Si ce test vous laisse un doute, votre vétérinaire pourra établir un BCS précis lors de la prochaine consultation. Notre guide sur l’obésité canine explique comment fonctionne cet indice.
Signal 2 : La taille a disparu vue de dessus
Regardez votre chien depuis au-dessus, idéalement debout sur le sol. Un chien en bonne condition physique présente une légère incurvation de la silhouette derrière les côtes, formant une sorte de sablier discret. Cette « taille » est le signe que la masse musculaire et la graisse sont dans un rapport équilibré.
Si la silhouette forme une ligne droite ou — signe encore plus net — s’élargit en arrière des côtes comme un tonneau, c’est un indice sérieux de surpoids. Ce critère visuel est d’autant plus fiable qu’il est facile à observer régulièrement, par exemple lors des séances de brossage.
Répétez cet exercice tous les quinze jours environ. Si vous constatez une évolution dans le mauvais sens, notez-le : cette information sera précieuse pour votre vétérinaire.
Signal 3 : L’essoufflement à l’effort apparaît
Il arrive à tout chien de haleter après un effort intense ou par forte chaleur — c’est normal. Mais si votre chien s’essouffle après quelques minutes de marche à allure tranquille, ou s’il halète excessivement lors d’activités légères comme monter un escalier, c’est un signal à prendre au sérieux.
L’excès de masse grasse comprime mécaniquement le thorax et alourdit les mouvements respiratoires. Un chien en surpoids travaille donc davantage pour chaque effort, même minime. Ce phénomène peut s’installer progressivement, au point que certains propriétaires le considèrent comme « normal » pour leur chien.

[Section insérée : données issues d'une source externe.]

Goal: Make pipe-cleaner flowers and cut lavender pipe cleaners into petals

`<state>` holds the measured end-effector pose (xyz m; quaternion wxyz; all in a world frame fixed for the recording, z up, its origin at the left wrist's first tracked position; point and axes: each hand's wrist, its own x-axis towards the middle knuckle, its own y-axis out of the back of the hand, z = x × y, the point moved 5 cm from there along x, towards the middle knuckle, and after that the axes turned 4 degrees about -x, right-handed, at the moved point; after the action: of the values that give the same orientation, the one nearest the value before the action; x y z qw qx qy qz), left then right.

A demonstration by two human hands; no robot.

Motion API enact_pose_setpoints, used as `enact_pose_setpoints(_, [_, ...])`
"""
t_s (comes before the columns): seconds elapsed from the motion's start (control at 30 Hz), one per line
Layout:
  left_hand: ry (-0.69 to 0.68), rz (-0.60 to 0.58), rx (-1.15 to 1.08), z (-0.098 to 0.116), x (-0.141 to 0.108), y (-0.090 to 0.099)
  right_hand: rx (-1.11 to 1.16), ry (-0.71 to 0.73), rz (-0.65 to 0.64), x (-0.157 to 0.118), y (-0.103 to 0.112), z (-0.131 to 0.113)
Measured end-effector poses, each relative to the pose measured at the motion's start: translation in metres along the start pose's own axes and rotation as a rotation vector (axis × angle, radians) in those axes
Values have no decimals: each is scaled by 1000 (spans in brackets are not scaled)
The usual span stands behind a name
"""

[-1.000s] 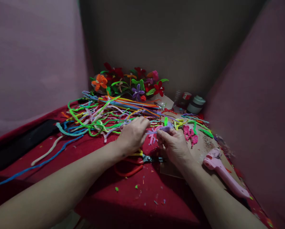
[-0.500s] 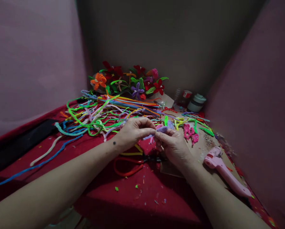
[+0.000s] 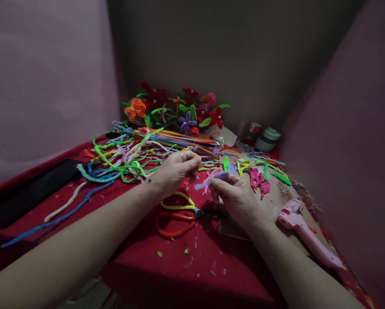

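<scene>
Between the thumb and fingers of my right hand (image 3: pixel 235 195) is a purple pipe cleaner piece (image 3: pixel 220 175), bent into a small fuzzy shape. My left hand (image 3: pixel 181 168) is closed in a pinch to the left of it, apart from the piece. Whether anything thin sits in that pinch is too small to tell. Just beyond the right fingertips lies a pink pipe cleaner piece (image 3: pixel 215 173). Scissors (image 3: pixel 176 234) with one red and one yellow handle rest on the red cloth below my hands, their blades partly hidden beside the right hand.
Many coloured pipe cleaners (image 3: pixel 137 163) spread over the left and back. Pipe cleaner flowers (image 3: pixel 187 122) stand behind them. On the cardboard (image 3: pixel 277 199) at right are bright pink pieces (image 3: pixel 259 182) and a pink glue gun (image 3: pixel 308 234). A lidded jar (image 3: pixel 267 139) stands at the back right.
My left hand has drawn away to the left from the purple piece, which both hands were touching. The right hand keeps hold of it. More of the scissors' handles now shows.
</scene>
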<state>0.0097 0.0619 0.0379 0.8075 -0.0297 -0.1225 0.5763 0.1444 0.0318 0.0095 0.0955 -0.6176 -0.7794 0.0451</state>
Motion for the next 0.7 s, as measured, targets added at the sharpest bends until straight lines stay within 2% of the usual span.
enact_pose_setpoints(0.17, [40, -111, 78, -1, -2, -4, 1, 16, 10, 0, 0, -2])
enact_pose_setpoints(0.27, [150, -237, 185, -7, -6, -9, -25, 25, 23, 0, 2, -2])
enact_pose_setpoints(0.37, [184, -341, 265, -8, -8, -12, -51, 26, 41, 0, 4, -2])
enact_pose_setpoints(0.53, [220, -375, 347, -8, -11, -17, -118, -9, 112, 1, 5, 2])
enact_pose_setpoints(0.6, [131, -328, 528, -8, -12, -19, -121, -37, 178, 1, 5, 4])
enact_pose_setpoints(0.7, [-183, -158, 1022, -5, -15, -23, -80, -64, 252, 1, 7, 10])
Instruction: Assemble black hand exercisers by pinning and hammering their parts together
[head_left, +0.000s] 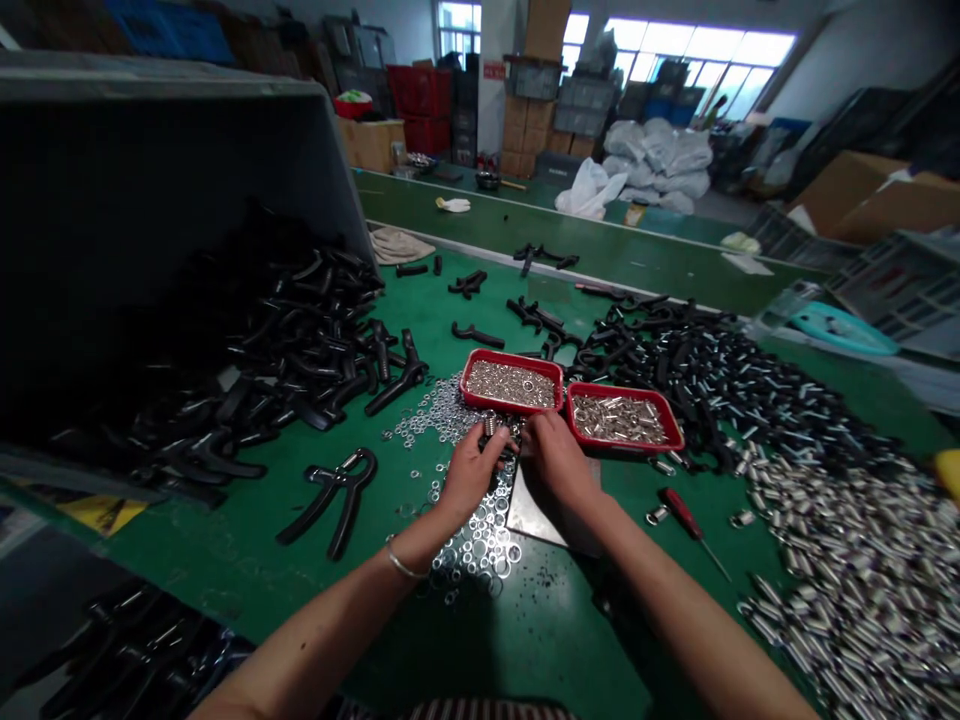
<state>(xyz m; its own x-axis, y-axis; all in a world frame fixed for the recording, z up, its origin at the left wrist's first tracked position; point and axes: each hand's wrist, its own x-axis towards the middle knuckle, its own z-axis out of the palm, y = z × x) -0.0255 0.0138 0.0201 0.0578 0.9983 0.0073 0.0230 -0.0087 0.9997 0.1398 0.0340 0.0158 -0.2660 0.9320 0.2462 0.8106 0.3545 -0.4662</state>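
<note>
My left hand (471,468) is closed around a small ribbed metal cylinder (490,427) that looks like a spring or a threaded part. Close beside it, my right hand (556,458) has its fingers curled down and pressed together; whatever is in them is hidden. Under the right hand lies a flat metal plate (536,508). Loose metal rings (484,540) are scattered beneath and beside the left hand. Just beyond the hands stand a red tray of tiny metal parts (511,408) and a second red tray of small metal pins (626,447).
A grey bin (341,150) tipped on its side spills black handles (300,340) at left. One handle assembly (341,495) lies apart. A red screwdriver (684,515) lies at right, near heaped metal cylinders (862,560) and piled black parts (720,370).
</note>
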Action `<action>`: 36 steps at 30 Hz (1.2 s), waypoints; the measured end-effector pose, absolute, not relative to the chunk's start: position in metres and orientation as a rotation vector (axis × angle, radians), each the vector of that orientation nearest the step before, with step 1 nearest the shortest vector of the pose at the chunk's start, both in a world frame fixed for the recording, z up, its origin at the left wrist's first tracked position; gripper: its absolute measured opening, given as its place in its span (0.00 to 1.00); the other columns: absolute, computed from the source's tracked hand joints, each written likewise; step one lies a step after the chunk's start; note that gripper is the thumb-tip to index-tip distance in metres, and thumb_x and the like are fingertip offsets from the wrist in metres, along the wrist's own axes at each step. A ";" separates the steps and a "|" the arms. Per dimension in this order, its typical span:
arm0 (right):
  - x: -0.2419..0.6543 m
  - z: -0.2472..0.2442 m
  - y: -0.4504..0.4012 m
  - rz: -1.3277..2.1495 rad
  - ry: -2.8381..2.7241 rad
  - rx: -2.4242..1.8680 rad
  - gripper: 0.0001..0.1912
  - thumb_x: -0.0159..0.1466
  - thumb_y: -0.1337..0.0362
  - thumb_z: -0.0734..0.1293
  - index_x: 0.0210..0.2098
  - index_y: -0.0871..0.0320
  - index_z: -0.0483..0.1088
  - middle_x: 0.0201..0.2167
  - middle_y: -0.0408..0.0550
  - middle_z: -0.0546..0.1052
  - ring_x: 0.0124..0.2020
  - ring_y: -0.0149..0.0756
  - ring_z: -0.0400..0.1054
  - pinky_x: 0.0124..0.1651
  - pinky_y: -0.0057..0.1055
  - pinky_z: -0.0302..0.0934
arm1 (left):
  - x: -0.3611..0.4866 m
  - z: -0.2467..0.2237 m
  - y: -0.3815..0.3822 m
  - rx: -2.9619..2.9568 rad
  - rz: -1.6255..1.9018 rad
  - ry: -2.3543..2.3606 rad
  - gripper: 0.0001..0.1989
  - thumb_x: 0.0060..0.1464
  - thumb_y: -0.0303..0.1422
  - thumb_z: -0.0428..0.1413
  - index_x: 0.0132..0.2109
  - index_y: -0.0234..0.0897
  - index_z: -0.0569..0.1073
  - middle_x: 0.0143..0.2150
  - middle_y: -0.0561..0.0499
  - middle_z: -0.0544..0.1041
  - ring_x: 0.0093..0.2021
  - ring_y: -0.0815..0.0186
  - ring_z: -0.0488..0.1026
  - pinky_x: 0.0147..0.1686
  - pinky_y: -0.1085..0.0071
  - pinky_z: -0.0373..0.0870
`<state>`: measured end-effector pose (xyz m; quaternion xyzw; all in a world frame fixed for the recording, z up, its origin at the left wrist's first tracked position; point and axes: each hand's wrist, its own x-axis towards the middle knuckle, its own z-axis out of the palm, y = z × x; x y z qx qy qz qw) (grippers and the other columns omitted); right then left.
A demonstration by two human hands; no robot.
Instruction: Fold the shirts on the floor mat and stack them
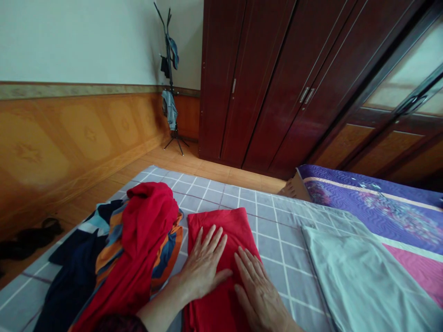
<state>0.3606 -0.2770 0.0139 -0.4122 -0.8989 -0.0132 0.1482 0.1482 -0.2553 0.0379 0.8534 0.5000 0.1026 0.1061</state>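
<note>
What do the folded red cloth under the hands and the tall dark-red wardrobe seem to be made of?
Folded red cloth: soft, matte fabric, judging by its creases; fibre unclear. Tall dark-red wardrobe: probably wood or veneer, perhaps lacquered, judging by its smooth, faint sheen.

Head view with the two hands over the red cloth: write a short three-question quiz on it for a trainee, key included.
1. What do the left hand and the right hand lie on?
A) the purple bedding
B) the folded red cloth
C) the pale green cloth
2. True or false: both hands are clenched into fists.
3. Fill in: in the picture, the heap of clothes lies to the ___ of the folded red cloth.

Key: 1. B. 2. False; their fingers are extended. 3. left.
</note>
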 end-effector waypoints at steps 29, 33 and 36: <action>0.375 0.072 -0.289 0.786 -1.702 -2.195 0.18 0.55 0.55 0.65 0.41 0.58 0.74 0.32 0.50 0.76 0.36 0.43 0.70 0.35 0.32 0.56 | 0.116 0.034 -0.238 2.166 0.360 2.265 0.37 0.58 0.48 0.42 0.61 0.16 0.55 0.54 0.26 0.70 0.52 0.46 0.70 0.46 0.59 0.68; 0.376 0.072 -0.295 0.834 -1.721 -2.106 0.06 0.50 0.63 0.66 0.26 0.60 0.71 0.24 0.46 0.73 0.30 0.36 0.66 0.30 0.29 0.51 | 0.127 0.050 -0.252 1.981 0.073 2.230 0.31 0.59 0.48 0.39 0.55 0.24 0.64 0.44 0.30 0.76 0.44 0.45 0.75 0.39 0.57 0.69; 0.381 0.065 -0.313 1.051 -1.596 -1.902 0.04 0.49 0.65 0.66 0.24 0.59 0.66 0.21 0.41 0.69 0.25 0.29 0.62 0.27 0.26 0.49 | 0.136 0.059 -0.259 1.930 0.001 2.181 0.28 0.59 0.49 0.39 0.50 0.29 0.67 0.40 0.34 0.78 0.42 0.46 0.76 0.39 0.57 0.69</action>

Si vous observez cela chez votre compagnon, lisez notre article dédié sur l’essoufflement du chien obèse pour comprendre les mécanismes en jeu et savoir quand consulter en urgence.
Signal 4 : Le rythme des balades ralentit ou se raccourcit
Votre chien s’arrête plus souvent qu’avant ? Il traîne en fin de balade, refuse de repartir, ou semble épuisé là où il gambadait autrefois ? Ce changement comportemental est souvent interprété comme de la paresse ou un signe de vieillissement — alors qu’il peut indiquer un inconfort physique lié au surpoids.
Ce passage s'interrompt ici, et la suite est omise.